Actually, I didn't read your query closely enough. I didn't see that you were using a subquery.

The two approaches are equivalent and will give the exact same execution plans. I personally find the CTE easier to read.

Drew

J. Drew Allen
Business Intelligence Analyst
Philadelphia, PA

R.P.Rozema SSChampion Points: 12305 More actions · Answer 5

You should use row_number() instead of rank() if you intend to get the top most 5 entries. rank() will return the same number for rows with duplicate date values, i.e. you may end up returning more than 5 rows for a specific key. row_number() will return a unique number per row.

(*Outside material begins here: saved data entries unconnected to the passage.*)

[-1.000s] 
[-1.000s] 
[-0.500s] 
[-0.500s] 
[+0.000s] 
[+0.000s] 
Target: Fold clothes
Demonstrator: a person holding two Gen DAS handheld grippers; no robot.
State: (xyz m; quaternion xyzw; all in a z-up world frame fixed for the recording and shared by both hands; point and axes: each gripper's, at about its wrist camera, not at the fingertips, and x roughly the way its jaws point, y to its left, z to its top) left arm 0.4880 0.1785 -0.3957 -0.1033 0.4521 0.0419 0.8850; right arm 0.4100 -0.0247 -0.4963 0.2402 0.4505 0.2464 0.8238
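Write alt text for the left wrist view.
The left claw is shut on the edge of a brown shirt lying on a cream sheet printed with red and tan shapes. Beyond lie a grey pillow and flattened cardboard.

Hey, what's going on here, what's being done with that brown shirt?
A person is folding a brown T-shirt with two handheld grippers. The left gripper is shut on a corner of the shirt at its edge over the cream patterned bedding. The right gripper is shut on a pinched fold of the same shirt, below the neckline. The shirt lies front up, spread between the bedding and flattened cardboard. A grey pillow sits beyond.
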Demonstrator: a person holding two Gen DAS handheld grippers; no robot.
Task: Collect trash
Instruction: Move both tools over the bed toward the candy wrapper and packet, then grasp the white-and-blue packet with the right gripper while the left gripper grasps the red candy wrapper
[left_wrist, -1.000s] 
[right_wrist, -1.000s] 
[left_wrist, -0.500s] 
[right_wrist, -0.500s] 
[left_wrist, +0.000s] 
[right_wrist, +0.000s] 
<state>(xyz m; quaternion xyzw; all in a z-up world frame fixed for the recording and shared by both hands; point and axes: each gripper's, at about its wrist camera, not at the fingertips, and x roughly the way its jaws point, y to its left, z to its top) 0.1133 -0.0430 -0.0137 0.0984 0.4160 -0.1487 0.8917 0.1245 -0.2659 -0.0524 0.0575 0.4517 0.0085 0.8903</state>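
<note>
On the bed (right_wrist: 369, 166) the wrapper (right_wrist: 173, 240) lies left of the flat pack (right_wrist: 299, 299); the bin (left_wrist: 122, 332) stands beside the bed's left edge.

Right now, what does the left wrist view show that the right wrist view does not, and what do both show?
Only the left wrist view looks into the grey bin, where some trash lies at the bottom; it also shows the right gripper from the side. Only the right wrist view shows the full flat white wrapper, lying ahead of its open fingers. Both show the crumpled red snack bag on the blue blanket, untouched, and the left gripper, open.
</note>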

Have a look at this example:

select t.some_id, rank() over (partition by some_id order by date desc) rank,

row_number() over (partition by some_id order by date desc) row_number,

t.date

from (

select 1 as some_id, {d '1900-01-01'} as date

union all select 1 as some_id, {d '1900-01-01'} as date

union all select 1 as some_id, {d '2011-11-11'} as date

union all select 2 as some_id, {d '1900-01-02'} as date

union all select 1 as some_id, {d '1900-01-01'} as date

) t

It outputs:

some_id rank row_number date

----------- -------------------- -------------------- -----------------------

1 1 1 2011-11-11 00:00:00.000

1 2 2 1900-01-01 00:00:00.000

1 2 3 1900-01-01 00:00:00.000

1 2 4 1900-01-01 00:00:00.000

1 2 5 1900-01-01 00:00:00.000

1 2 6 1900-01-01 00:00:00.000

1 2 7 1900-01-01 00:00:00.000

2 1 1 1900-01-02 00:00:00.000

(8 row(s) affected)

As you can see, the output of rank() is not very useful for selecting up to the first 5 rows and row_number() does work.

edit: descending sort on date added.

Posting Data Etiquette - Jeff Moden[/url]
Posting Performance Based Questions - Gail Shaw[/url]
Hidden RBAR - Jeff Moden[/url]
Cross Tabs and Pivots - Jeff Moden[/url]
Catch-all queries - Gail Shaw[/url]

If you don't have time to do it right, when will you have time to do it over?

goofbauer Mr or Mrs. 500 Points: 521 More actions · Answer 6

If ROW_NUMBER is used instead of RANK, won't it produce unpredictable results in cases when there are ties? In R.P.'s data sample, rows 2 through 7 are interpreted by ROW_NUMBER as equal, so the result set may very on each execution. I suggested RANK, because it will produce gaps in the ranking sequence that will be handled properly by the <= 5. Agree?

Matt Miller (4) SSC Guru Points: 124210 More actions · Answer 7

pschwartzbauer (10/27/2011)
If ROW_NUMBER is used instead of RANK, won't it produce unpredictable results in cases when there are ties? In R.P.'s data sample, rows 2 through 7 are interpreted by ROW_NUMBER as equal, so the result set may very on each execution. I suggested RANK, because it will produce gaps in the ranking sequence that will be handled properly by the <= 5. Agree?

depends on what kind of unpredictable you want:).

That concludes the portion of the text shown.